Jika sebuah keluarga tak mempunyai tempat untuk mengeluh, keluarga itu akan menjadi rapuh. Jika sebuah masyarakat tidak memiliki figur untuk mengeluh, masyarakat itu akan menjadi kumpulan keganasan. Jika sebuah negara hanya berisi orang-orang yang mengeluh, negara tersebut akan diombang-ambingkan bukan oleh penderitaan, tetapi lebih banyak oleh perasaan. Jika rasa menderita itu berlangsung kolektif, ia akan segera dipercaya sebagai kenyataan. Lihat saja bias perasaan itu, kita mulai dari keluhan pengusaha yang saya lihat di televisi ini.

“Jika TDL naik lagi habislah pengusaha kita. Listrik untuk rumah tangga juga harus dinaikkan. Jangan pengusaha terus yang ikut menanggung...,” kira-kira begitu sebagian katanya.

Benar, kenaikan itu pasti memberatkan pengusaha. Tetapi apakah pengusaha menjadi pihak yang paling berat? Tidak. Dibanding beratnya rakyat, berat pengusaha pasti tak seberapa. Terjauh paling bangkrut.

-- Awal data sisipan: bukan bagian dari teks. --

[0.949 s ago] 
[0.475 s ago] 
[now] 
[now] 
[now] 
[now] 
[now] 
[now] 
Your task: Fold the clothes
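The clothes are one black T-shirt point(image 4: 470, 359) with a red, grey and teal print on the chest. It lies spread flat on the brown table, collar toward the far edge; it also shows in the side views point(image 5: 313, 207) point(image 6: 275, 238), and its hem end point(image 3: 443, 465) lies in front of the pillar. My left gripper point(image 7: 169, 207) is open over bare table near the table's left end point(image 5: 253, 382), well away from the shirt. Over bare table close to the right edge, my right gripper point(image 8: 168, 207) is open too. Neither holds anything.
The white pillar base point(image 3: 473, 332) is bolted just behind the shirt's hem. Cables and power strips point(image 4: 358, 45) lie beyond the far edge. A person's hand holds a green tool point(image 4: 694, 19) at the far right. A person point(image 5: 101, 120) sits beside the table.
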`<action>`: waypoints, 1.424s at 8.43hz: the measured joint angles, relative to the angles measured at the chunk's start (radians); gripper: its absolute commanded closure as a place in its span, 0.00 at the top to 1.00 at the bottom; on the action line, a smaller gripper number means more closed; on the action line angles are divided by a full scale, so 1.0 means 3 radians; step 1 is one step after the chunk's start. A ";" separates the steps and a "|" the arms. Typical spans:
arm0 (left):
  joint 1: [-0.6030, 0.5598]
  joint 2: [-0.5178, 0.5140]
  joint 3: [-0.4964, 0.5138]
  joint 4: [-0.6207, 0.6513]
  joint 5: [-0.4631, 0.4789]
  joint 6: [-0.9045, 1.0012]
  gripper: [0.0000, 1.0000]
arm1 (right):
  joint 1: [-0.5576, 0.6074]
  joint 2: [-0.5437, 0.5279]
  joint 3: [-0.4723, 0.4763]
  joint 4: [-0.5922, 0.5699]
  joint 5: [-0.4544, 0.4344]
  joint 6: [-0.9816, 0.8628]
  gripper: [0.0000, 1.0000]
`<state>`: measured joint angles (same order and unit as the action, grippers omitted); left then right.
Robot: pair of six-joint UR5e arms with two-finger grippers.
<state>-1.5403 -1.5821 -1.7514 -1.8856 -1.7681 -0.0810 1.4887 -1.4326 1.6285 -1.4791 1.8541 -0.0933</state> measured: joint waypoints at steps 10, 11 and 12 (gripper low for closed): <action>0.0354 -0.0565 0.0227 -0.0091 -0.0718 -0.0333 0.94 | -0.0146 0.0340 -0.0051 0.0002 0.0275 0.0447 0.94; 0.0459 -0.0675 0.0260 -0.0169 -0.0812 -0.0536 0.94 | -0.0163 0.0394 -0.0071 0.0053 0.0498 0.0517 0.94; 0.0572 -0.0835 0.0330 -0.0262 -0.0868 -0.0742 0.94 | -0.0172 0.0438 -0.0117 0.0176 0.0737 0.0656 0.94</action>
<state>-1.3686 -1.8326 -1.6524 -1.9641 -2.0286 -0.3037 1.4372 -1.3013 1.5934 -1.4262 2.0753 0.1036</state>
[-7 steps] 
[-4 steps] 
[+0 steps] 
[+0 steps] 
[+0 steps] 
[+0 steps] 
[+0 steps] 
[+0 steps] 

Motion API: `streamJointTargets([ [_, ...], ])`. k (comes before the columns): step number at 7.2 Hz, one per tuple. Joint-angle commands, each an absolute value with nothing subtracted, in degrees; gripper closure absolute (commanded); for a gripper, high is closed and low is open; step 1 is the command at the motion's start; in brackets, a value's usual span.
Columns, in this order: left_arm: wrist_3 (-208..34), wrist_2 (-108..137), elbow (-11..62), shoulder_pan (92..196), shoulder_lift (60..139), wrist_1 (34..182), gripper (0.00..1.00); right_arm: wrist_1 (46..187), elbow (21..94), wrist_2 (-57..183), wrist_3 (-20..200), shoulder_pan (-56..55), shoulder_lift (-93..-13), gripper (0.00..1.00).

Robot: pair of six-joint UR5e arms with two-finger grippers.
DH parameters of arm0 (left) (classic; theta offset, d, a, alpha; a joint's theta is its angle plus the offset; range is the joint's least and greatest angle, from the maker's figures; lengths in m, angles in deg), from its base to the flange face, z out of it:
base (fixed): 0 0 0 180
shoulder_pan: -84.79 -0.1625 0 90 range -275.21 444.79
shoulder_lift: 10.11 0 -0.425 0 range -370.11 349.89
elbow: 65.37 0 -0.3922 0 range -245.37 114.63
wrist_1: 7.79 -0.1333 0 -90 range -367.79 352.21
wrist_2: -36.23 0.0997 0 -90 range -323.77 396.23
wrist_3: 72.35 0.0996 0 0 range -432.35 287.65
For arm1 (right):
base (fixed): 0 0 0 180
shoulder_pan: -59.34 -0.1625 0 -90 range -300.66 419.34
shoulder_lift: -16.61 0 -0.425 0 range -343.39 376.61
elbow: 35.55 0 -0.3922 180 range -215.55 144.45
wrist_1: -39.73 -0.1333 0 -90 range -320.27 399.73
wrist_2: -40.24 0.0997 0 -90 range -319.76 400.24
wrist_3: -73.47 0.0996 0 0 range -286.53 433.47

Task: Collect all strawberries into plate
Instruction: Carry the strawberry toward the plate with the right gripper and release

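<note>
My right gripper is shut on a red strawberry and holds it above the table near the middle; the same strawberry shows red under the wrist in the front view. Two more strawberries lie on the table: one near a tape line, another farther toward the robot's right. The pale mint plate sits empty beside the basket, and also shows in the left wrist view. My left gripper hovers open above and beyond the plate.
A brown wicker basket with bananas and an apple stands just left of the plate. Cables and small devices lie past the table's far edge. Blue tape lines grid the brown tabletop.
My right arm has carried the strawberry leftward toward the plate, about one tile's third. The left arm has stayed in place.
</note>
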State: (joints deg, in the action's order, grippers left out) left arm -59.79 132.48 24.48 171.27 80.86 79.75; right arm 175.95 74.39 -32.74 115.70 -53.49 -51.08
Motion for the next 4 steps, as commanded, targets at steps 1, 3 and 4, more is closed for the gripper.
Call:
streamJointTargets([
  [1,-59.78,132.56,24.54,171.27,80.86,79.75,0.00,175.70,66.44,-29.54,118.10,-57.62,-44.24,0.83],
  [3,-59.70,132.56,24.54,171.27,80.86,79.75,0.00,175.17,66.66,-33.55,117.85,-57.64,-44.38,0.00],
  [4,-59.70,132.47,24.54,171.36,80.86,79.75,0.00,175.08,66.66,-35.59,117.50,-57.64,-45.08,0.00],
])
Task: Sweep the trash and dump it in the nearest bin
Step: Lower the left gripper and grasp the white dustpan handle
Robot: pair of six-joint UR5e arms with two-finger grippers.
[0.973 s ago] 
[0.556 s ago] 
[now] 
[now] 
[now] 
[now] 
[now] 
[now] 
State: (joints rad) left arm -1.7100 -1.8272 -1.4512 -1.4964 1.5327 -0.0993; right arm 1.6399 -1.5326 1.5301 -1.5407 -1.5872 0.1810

Padahal jika cuma kebangkrutan, rakyat pasti sudah lebih dulu bangkrut tetapi mereka masih kuat sebagai rakyat. Jadi meskipun berat, pengusaha harus tetap kuat sebagai pengusaha, sebagaimana rakyat tetap kuat sebagai rakyat.

Apalagi jika yang disebut “habis” itu cuma berarti keuntungan yang berkurang saja. Hanya berkurang, tetapi bukan berarti tidak untung.

Jika yang berlangsung hanya keberkurangan keuntungan, sementara ia dibahasakan sebagai tamat, habis, berat, mati, bangkrut dan semacamnya, pilihan kata ini sungguh melemahkan.

Dan lama-lama pengusaha semacam itu akan sengsara oleh asumsinya sendiri, karena ia sesungguhnya merasa bangkrut di dalam keuntungan.

Cuma karena untung itu kurang banyak, lalu memutuskan untuk menderita. Ini pilihan sikap yang tidak produktif.

Pengusaha memang mempekerjakan orang kecil, tetapi jangan merasa pengusahalah yang menanggung nasib si kecil, karena ada banyak kekecilan yang malah menanggung kebesaran.

Tak ada yang perlu merasa paling berjasa, karena semua pihak pasti berjasa di tempatnya, termasuk orang kecil.

Tetapi rakyat juga begitu. Saya sebagai rakyat, pasti pihak yang sangat terlibat dengan seluruh keberatan ini.

Saya bisa mengeluhkan seluruh persoalan di negeri ini, tetapi itu pasti malah akan membunuh diri saya lebih cepat.

Karena rakyat yang berat ini, ternyata adalah juga rakyat yang semangat membeli pulsa untuk ngobrol berlama-lama tanpa arti, untuk mengirim SMS idola mereka di aneka lomba idol-idol-an televisi.

Rakyat yang mengaku berat itu juga banyak memfasilitasi anak-anaknya kebut-kebutan di jalanan sambil menghambur-hamburkan bensin.

Sementara orang tua mereka yang mengaku cekak penghasilan itu, dan sebagian lain malah pengangguran, bisa juga merokok tak berkesudahan.

Jadi, keadaan memang berat, tetapi ada jenis pihak yang menjadi faktor pemberat dan ada perilaku yang makin membuat keadaan menjadi berat. Lalu siapa yang masuk dalam daftar para pemberat itu?

Tidak ada tertuduh tunggal dalam soal ini. Siapa saja dari kita punya potensi sebagai pemberat sepanjang daftar omelan kita jauh lebih panjang katimbang produktivitas hidup kita.